BEGIN Record set

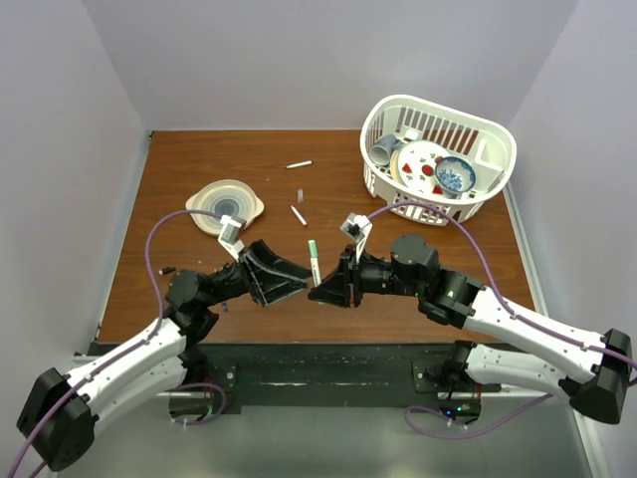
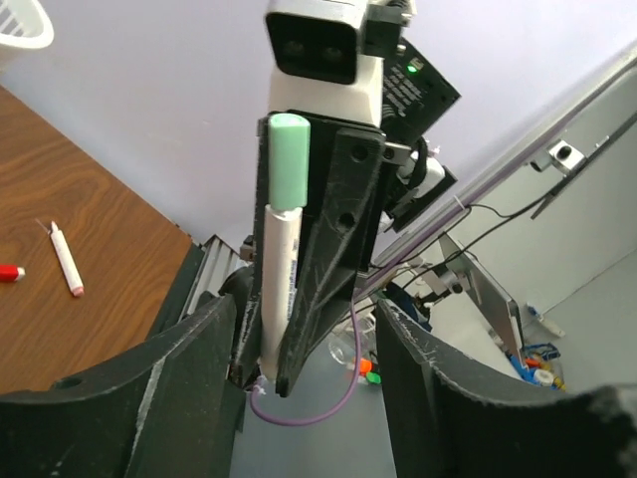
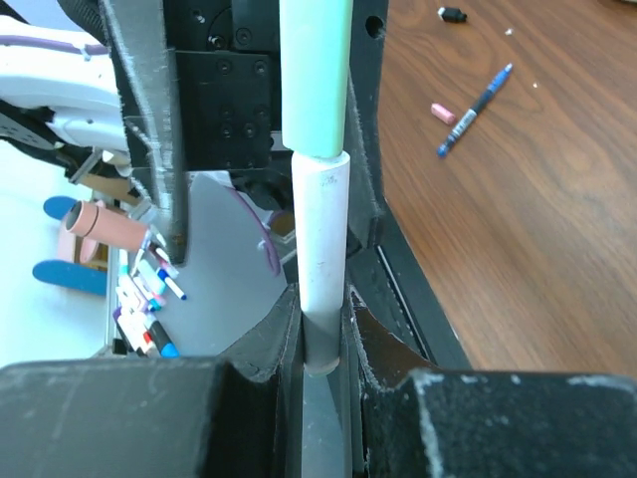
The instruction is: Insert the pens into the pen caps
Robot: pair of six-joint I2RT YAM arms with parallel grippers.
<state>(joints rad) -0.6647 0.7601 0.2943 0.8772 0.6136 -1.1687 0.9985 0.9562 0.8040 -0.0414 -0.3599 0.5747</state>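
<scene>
Pens, you have four: one green-capped pen (image 1: pixel 315 263), one far white pen (image 1: pixel 299 164) and one near white pen (image 1: pixel 298 214) left of the basket (image 1: pixel 428 211), one blue pen (image 3: pixel 476 108). Loose caps, three: pink cap (image 3: pixel 443 113), red cap (image 2: pixel 10 272), dark cap (image 3: pixel 453 14). Baskets, one.

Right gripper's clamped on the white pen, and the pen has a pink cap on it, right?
Not pink: the cap on the white pen is green, as the right wrist view shows. The right gripper is indeed clamped on that pen.
</scene>
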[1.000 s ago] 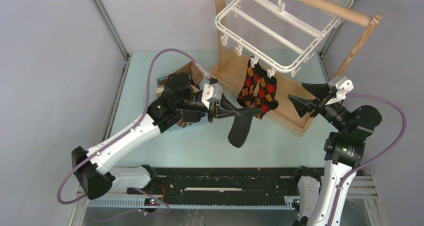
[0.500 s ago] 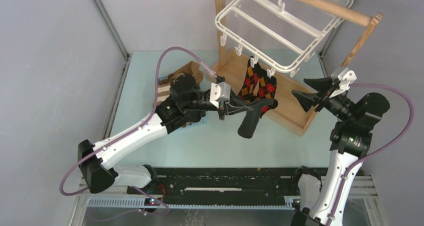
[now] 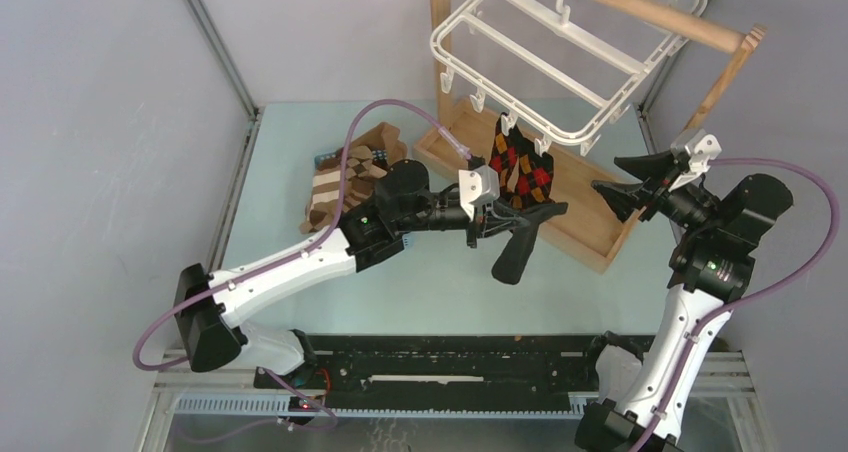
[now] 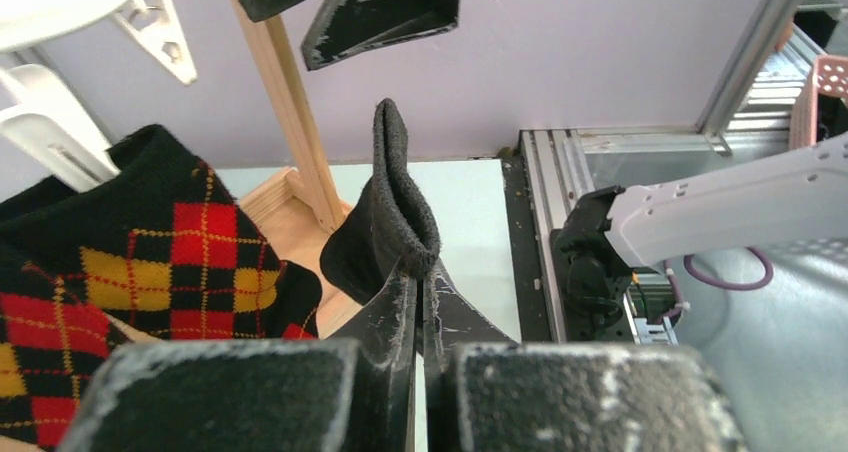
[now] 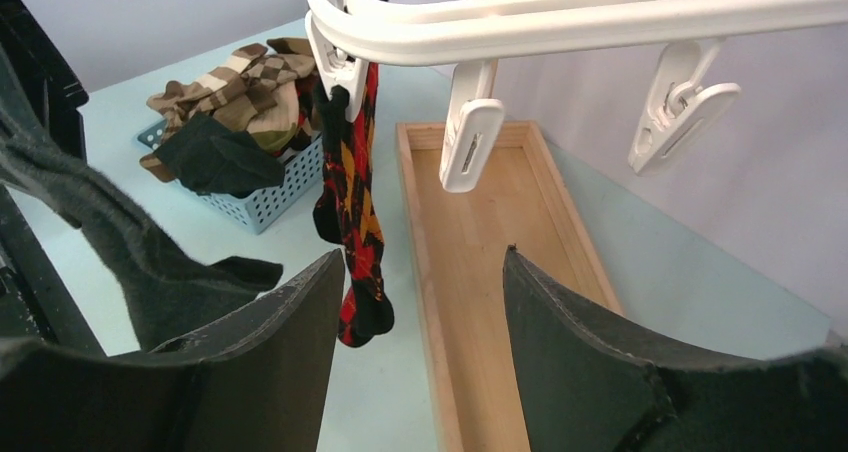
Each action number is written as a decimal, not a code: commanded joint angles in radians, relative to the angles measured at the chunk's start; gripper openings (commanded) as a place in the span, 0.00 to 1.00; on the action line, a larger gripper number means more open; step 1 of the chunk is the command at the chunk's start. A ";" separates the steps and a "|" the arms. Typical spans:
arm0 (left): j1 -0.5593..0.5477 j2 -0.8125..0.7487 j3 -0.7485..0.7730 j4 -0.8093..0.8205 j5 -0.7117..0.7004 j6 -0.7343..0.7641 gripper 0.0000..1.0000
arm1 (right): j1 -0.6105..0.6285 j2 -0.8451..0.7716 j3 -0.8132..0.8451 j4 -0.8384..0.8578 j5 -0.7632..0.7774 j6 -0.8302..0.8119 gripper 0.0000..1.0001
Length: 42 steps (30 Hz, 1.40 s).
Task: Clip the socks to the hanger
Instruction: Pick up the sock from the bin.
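My left gripper (image 3: 508,215) (image 4: 420,272) is shut on a plain black sock (image 3: 518,247) (image 4: 392,187), held in the air just in front of the argyle sock. That black argyle sock (image 3: 520,169) (image 4: 140,262) (image 5: 355,202) hangs from a clip of the white hanger (image 3: 540,47) (image 5: 560,17). My right gripper (image 3: 622,180) (image 5: 420,262) is open and empty, to the right of the hanging sock and below two free clips (image 5: 468,142). More socks (image 3: 340,177) (image 5: 235,97), brown striped and black, lie heaped on the blue basket (image 5: 270,197).
The hanger hangs on the round rail of a tan wooden stand (image 3: 660,12); the stand's wooden base tray (image 3: 575,222) (image 5: 490,262) lies under the clips. Grey walls close in both sides and the back.
My left arm has carried the black sock to the right, up to the hanging argyle sock. My right gripper has risen slightly and shifted right.
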 commanded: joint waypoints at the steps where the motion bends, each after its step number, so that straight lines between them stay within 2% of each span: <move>1: -0.004 0.005 0.075 0.042 -0.088 -0.058 0.00 | 0.017 0.011 0.050 -0.027 -0.003 -0.055 0.68; 5: -0.007 0.014 0.075 0.072 -0.113 -0.097 0.00 | 0.049 -0.001 0.060 -0.032 0.014 -0.037 0.68; 12: -0.009 0.022 0.078 0.075 -0.150 -0.111 0.00 | 0.192 0.002 0.088 -0.022 0.201 -0.005 0.67; 18: -0.014 0.041 0.086 0.079 -0.139 -0.112 0.00 | 0.185 -0.001 0.102 0.001 0.304 0.072 0.62; 24: -0.021 0.119 0.136 0.124 -0.142 -0.129 0.00 | 0.173 0.005 0.102 -0.003 0.277 0.067 0.59; 27: -0.021 0.156 0.171 0.130 -0.198 -0.124 0.00 | 0.180 0.025 0.102 0.035 0.286 0.113 0.56; 37: -0.023 0.215 0.200 0.158 -0.345 -0.130 0.00 | 0.285 0.079 0.102 0.106 0.383 0.118 0.54; 42: -0.022 0.197 0.173 0.142 -0.453 -0.107 0.00 | 0.305 0.087 0.103 0.129 0.429 0.146 0.45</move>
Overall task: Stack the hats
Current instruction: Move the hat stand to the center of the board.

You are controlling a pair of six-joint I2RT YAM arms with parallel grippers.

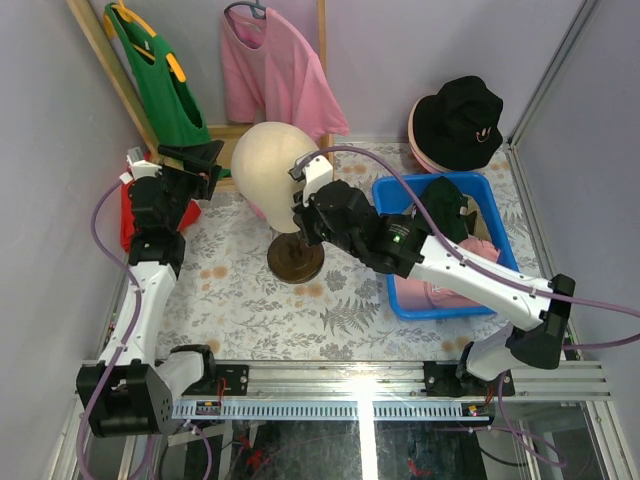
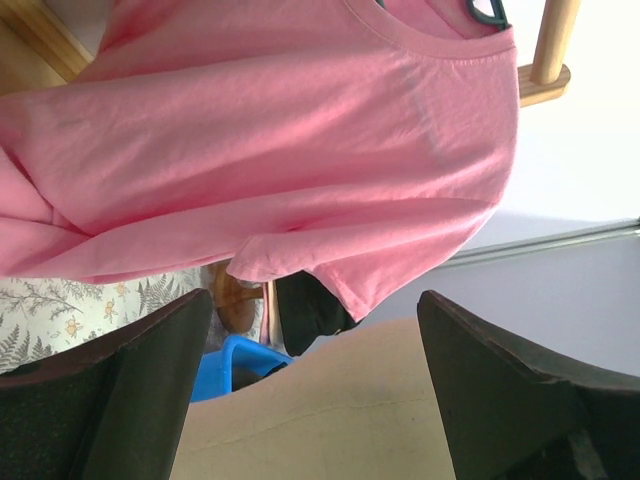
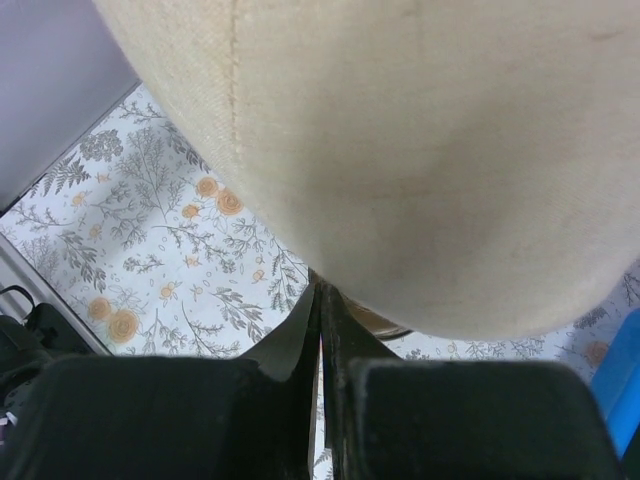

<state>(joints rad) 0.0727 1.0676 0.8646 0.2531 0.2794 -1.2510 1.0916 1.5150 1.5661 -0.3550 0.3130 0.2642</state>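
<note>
top external: left gripper [image 1: 212,168] fingers apart beside mannequin head [image 1: 265,160]; right gripper [image 3: 320,300] pinched together by it, seemingly empty. between picks; next, fetch pink cap [image 1: 440,292] from bin [image 1: 410,181].

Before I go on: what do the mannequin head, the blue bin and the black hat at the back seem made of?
The mannequin head: matte cream woven cloth cover, weave and a seam showing; core unknown. The blue bin: probably rigid plastic, smooth with a slight sheen. The black hat: soft matte fabric, perhaps cotton; its crown sags and creases.
</note>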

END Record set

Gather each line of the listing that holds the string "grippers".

[Task response]:
Robot: pair of six-joint I2RT YAM arms with parallel grippers.
You are controlling a pair of six-joint I2RT YAM arms with parallel grippers.

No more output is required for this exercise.